It feels grotesque to look at suffering and suddenly find yourself noticing the same things that strike you when get off a plane after a long flight to another hemisphere. But that’s how photographs work, and it may be one of these small details that conveys what the French critic Roland Barthes called “the punctum,” the photograph’s “sting, speck, cut, little hole” that gives the image emotional power. The truth we must wrestle with is the pile of bodies in black bags, so why does the mind travel to the odd black draping of the coffin lid, and the curiously short handle of the shovel in the background?

The punctum of the photographs coming out of Ukraine is different from that carried by photographs of recent wars and disasters in Syria, Haiti and Myanmar. At least, it functions differently for audiences in Western and developed countries, where Ukraine feels closer and more familiar. This fact must be acknowledged simultaneously with the role that race and cultural difference play in how photographs are read and circulated. In the West, ugly but resilient ideas about civilization, exoticism and the primitive are used to keep the suffering of Brown or Black people at a safe, emotional distance, often by minimizing or dismissing their full humanity.

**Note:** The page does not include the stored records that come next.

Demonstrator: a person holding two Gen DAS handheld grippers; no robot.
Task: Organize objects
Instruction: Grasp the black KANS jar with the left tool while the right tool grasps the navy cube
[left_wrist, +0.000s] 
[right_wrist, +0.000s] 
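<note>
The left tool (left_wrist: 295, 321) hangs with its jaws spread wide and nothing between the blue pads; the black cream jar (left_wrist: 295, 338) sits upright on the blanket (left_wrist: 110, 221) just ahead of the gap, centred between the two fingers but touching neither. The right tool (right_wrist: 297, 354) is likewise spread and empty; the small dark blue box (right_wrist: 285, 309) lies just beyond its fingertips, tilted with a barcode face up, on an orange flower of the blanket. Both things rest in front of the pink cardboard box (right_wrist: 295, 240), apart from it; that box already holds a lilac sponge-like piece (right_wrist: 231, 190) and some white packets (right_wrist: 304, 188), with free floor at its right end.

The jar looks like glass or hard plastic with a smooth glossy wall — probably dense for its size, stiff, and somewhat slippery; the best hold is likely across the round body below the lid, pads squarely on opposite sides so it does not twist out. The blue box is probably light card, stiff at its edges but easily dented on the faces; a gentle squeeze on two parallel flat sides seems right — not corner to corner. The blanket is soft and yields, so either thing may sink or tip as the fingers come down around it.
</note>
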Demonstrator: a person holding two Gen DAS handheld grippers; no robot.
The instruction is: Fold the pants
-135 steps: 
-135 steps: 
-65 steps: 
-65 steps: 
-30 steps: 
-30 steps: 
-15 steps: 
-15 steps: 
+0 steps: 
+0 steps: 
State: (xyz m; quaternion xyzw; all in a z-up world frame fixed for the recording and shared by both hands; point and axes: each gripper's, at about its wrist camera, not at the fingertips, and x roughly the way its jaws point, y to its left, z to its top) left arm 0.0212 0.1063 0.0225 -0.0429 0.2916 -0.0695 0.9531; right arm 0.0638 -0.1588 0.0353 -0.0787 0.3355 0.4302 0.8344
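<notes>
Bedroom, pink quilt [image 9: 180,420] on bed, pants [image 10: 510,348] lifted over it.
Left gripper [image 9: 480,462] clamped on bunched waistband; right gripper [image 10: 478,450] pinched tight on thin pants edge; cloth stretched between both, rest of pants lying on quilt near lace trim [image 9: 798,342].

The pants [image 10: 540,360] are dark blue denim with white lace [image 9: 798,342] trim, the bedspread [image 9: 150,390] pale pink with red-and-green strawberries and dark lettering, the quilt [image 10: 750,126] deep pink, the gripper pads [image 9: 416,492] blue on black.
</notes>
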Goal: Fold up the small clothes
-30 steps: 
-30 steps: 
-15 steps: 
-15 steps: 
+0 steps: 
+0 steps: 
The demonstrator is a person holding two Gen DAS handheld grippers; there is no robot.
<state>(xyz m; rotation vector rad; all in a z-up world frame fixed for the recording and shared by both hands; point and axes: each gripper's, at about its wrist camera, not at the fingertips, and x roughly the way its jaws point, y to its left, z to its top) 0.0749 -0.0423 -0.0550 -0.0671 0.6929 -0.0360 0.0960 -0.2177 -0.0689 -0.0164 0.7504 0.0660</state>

But the fact that Ukraine feels more culturally familiar to many people watching these events closely has had a profound effect not just on the kinds of images that are circulating, but also on how they circulate. And it has changed the terms of some of the essential debates about war photography, including the dignity and privacy of victims, as well as the status of traumatic images within an image-saturated media world.

A CBS reporter stumbled with the power of cultural proximity early in the war. “This isn’t a place, with all due respect, you know, like Iraq or Afghanistan that has seen conflict raging for decades,” said correspondent Charlie D’Agata. “You know, this is a relatively civilized, relatively European … city.”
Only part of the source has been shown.